Exercise description: The response must restate the data exactly, with nothing left out.

Supplied data:
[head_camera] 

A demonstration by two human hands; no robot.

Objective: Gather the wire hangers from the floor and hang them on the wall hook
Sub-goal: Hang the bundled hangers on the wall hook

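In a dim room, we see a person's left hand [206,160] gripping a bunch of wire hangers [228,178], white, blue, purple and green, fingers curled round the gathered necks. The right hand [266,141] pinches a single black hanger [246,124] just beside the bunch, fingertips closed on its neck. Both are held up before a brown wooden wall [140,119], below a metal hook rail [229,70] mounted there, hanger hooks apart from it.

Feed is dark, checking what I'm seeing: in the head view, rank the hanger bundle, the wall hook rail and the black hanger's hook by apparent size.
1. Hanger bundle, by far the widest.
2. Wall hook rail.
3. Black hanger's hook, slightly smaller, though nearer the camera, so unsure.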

Your response:
[head_camera] 

A demonstration by two human hands; no robot.

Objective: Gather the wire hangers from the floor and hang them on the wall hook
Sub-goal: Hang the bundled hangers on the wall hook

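In a dim room, we see a person's left hand [206,160] gripping a bunch of wire hangers [228,178], white, blue, purple and green, fingers curled round the gathered necks. The right hand [266,141] pinches a single black hanger [246,124] just beside the bunch, fingertips closed on its neck. Both are held up before a brown wooden wall [140,119], below a metal hook rail [229,70] mounted there, hanger hooks apart from it.

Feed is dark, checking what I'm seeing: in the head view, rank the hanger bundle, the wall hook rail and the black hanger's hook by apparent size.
1. Hanger bundle, by far the widest.
2. Wall hook rail.
3. Black hanger's hook, slightly smaller, though nearer the camera, so unsure.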

No more output will be produced for this exercise.